To answer the question we have set, we are considering a one way ANOVA. The statistic produced is F and the degrees of freedom are calculated as number of groups - 1. The ANOVA can only be relied upon if the variance of the groups is more or less equal, so that we should first check this with Levene's test (as we would for an independent samples t-test).

A variant of ANOVA is the repeated measures comparison. In this test we look at the scores of one group of subjects after each of a number of repeated treatments. For a repeated measures design there is in addition to the usual assumptions of the ANOVA the assumption of sphericity.

Example applications of ANOVA

Effect of treatment on more than two groups

We treat different strains of cell with some chemical treatment and after waiting a certain time we measure cell growth to see if it is the same for all strains.

A single factor ANOVA example

A class of thirty students were taught mathematics in one of three classes each of ten pupils. The classes were identified by number 1, 2 or 3. The teacher in each class pursued a different teaching strategy for the same material and at the end of the year students sat an examination. We wish to know if the students exam results were affected by which class they were in. The examination results were used in a one way ANOVA with a confidence level of 95%.

Levene's test gave the following results

F = 0.8581, (p=0.4352)

So we cannot reject the null hypothesis of the test for homogeneity of variance and accept that the variances of the three class examination scores are equal.

The means are

Class	Class 1	Class 2	Class 3
Mean	51.10	53.70	56.50

And the ANOVA results are

F = 1.962 (df=2, p=0.16)

Since the F statistic is not significant we accept the null hypothesis which is that the Mathematics examination scores do not differ across the classes.

Effect of repeated treatment: a repeated measures example

We test the IQ of a group of students and administer a dose of fish oil. The treatments are repeated monthly over six months and on each occasion of treatment the dosage is increased. After each treatment with fish oil we test their IQ again to see if the different levels of treatment have measurably different effects. (This experimental designed is plausibly very flawed but it does provide a simple example of the repeated measures strategy). We are comparing the mean score at each level of treatment and the null hypothesis is that μ_level1=μ_level2=μ_leveln.

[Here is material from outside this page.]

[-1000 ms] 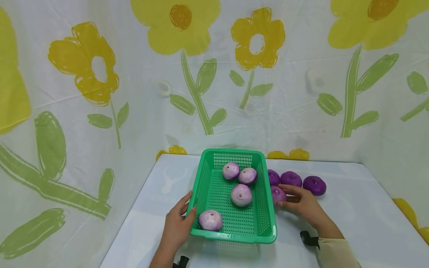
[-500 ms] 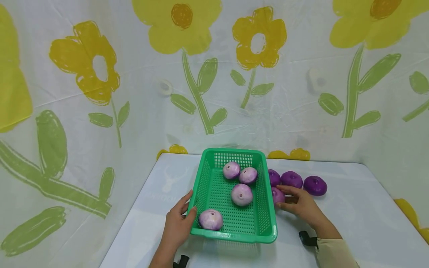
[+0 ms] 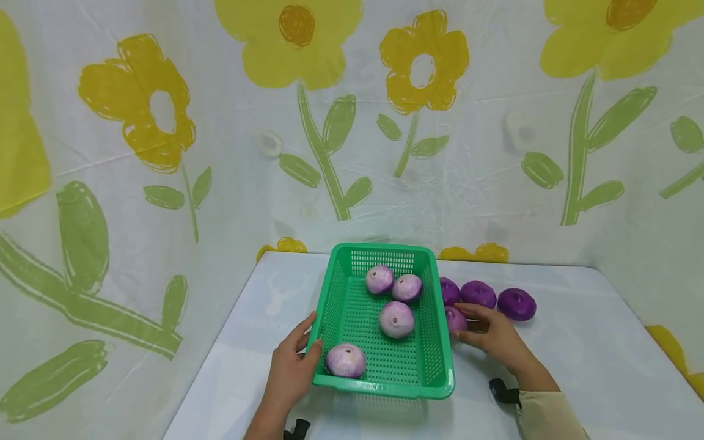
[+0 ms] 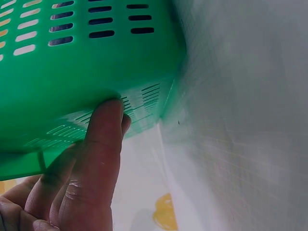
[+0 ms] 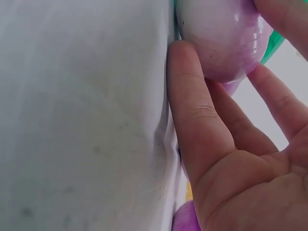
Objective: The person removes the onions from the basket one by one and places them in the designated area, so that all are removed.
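Note:
A green perforated plastic basket [image 3: 374, 354] holds several pale purple onions, one of them an onion [image 3: 396, 320] right of its middle. My left hand [image 3: 293, 370] grips the basket's left side near the front corner. In the left wrist view, the fingers [image 4: 103, 130] touch the basket's outer wall. To the right of the basket, my right hand [image 3: 497, 339] holds a purple onion [image 3: 454, 320] between thumb and fingers. The right wrist view shows the digits around this onion [image 5: 221, 38], low at the table surface; the basket hides part of its left side in the head view.
Behind the right hand sit darker purple onions, including an onion [image 3: 478, 294] and, farther right, another onion [image 3: 516, 304]. All stand on a white table [image 3: 577, 342]. A flower-printed curtain [image 3: 484, 183] hangs around the table's back and sides.
The right hand and its onion have shifted very slightly left, toward the basket. The left hand and basket stay in place.

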The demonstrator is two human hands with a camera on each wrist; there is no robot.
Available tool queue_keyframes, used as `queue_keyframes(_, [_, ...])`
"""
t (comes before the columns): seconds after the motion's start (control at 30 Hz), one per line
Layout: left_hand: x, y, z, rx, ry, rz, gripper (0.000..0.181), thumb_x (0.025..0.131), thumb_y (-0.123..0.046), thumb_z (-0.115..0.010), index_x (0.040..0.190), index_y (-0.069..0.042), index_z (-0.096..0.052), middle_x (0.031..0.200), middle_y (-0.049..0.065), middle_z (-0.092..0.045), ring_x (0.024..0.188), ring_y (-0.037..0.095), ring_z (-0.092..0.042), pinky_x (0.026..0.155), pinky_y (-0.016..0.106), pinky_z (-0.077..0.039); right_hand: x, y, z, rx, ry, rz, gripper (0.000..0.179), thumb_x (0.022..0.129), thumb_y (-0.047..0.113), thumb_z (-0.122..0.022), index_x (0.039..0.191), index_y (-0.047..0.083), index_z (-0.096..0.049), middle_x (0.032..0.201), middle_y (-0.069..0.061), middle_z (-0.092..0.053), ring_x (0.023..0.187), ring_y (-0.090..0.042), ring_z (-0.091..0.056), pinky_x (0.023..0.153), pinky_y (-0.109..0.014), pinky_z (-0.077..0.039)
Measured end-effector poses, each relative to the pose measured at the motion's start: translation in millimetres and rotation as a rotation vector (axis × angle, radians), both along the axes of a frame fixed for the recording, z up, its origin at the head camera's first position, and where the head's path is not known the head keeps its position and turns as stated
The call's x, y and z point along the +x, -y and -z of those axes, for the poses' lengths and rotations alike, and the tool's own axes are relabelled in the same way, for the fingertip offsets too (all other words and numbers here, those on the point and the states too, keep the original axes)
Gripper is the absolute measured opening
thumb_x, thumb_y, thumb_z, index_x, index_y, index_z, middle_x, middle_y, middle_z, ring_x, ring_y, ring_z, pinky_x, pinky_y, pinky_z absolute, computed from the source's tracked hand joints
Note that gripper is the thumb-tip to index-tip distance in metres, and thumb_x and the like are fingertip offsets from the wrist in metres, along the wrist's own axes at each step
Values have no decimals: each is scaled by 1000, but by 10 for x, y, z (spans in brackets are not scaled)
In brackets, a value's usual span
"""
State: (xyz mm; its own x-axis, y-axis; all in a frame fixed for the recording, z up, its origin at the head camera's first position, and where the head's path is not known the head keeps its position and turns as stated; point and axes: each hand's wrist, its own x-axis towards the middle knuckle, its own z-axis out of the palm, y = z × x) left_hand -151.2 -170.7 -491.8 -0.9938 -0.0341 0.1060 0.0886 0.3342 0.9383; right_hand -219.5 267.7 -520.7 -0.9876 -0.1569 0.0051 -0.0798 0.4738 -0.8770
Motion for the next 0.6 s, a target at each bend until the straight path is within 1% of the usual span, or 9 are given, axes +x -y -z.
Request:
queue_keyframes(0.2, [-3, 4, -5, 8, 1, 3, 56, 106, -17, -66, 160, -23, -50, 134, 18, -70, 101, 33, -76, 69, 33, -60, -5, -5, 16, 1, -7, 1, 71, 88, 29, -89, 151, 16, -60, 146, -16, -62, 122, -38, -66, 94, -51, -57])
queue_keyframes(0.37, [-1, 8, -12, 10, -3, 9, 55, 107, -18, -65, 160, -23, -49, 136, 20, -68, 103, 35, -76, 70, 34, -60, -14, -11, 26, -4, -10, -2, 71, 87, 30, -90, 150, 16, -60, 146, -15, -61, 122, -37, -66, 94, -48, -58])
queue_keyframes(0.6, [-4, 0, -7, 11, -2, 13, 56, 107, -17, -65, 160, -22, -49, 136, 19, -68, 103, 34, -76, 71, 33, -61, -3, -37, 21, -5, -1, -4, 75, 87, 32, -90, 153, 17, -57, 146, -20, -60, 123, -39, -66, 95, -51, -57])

Non-parametric comparison of two groups or variables

Let us consider an example where the variable of interest is not a scalar variable but an ordinal or ranked variable. We can imagine that we are comparing Australia and the United States results in an international swimming competition (rather strangely no other countries take part).

Can we say whether their rankings are more of less similar or whether one or other tends to rank higher?

Or we might consider a single group of swimmers and ask, do they rank equally in freestyle and butterfly races?

In each case notice that we are comparing rankings. One possible interpretation is that we are testing for the equality of central location (for example, median).

Mann-Whitney U test (unpaired)

The Mann-Whiteney U test compares two independent groups of ranked observations and determines whether one is greater than the other. The null hypothesis is that the distribution of rankings is equal in both groups and specifically that if I select an observation from the first of my groups, call the observation a and then one from the second group, call it b, then test compares the probability that a>b is to the probability that b>a. The alternative or experimental hypothesis is that the probability that a=b is less than 0.5, so that either the probability a>b is greater than 0.5 or that the probability a<b is greater than 0.5. The alternative hypothesis has both one tailed and two tailed formulations.